Prompt: Transcribe the whole listing exactly; the images stay out.

[Start of section]

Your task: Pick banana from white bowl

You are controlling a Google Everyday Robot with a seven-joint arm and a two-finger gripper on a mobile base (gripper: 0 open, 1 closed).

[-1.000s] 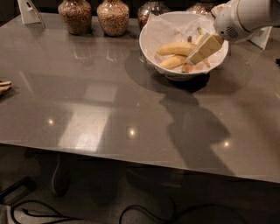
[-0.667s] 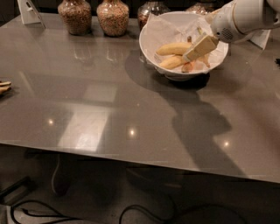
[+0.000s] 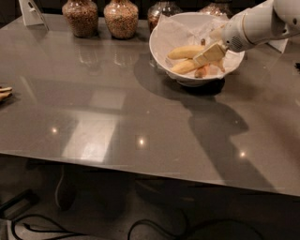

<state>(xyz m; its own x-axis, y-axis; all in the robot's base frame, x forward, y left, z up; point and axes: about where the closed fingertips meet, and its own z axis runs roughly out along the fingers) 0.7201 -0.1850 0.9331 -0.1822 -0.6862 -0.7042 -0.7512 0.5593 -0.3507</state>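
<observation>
The white bowl [image 3: 161,35], lined with crumpled white paper, stands at the back right of the grey table. The banana [image 3: 183,51], thick and bright yellow, lies across the bowl's middle. A shorter banana [image 3: 183,67] lies just in front of it, and a small orange-brown piece [image 3: 201,71] lies to its right. My gripper [image 3: 209,55] comes in from the right on a white arm [image 3: 253,26]. It is inside the bowl at the banana's right end, and I cannot tell whether it touches the banana.
Several glass jars of brown grains [image 3: 121,18] stand along the back edge left of the bowl. A white card holder [image 3: 30,11] is at the back left corner. A small object [image 3: 4,92] lies at the left edge. Cables lie on the floor below.
My gripper has moved a little to the left and lower in the bowl, closer to the bananas. The bananas and the bowl have not moved.
</observation>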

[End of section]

The answer:
Your task: Pick banana from white bowl

You are controlling a Google Everyday Robot with a seven-joint arm and a two-finger gripper on a mobile base (gripper: 0 open, 1 closed).

[-1.000s] 
[-0.667s] 
[+0.000s] 

<state>(xyz m; its own x-axis, y-axis; all in the robot's base frame, x forward, y left, z up; point and axes: about where the closed fingertips meet, and its own z axis runs roughly out along the fingers) 0.7201 -0.1850 0.9331 -0.1822 -0.6862 -0.7042 -0.7512 0.5593 -0.3507</state>
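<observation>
The white bowl [image 3: 161,35], lined with crumpled white paper, stands at the back right of the grey table. The banana [image 3: 183,51], thick and bright yellow, lies across the bowl's middle. A shorter banana [image 3: 183,67] lies just in front of it, and a small orange-brown piece [image 3: 201,71] lies to its right. My gripper [image 3: 209,55] comes in from the right on a white arm [image 3: 253,26]. It is inside the bowl at the banana's right end, and I cannot tell whether it touches the banana.
Several glass jars of brown grains [image 3: 121,18] stand along the back edge left of the bowl. A white card holder [image 3: 30,11] is at the back left corner. A small object [image 3: 4,92] lies at the left edge. Cables lie on the floor below.
My gripper has moved a little to the left and lower in the bowl, closer to the bananas. The bananas and the bowl have not moved.
</observation>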

The exercise has been carried out in full.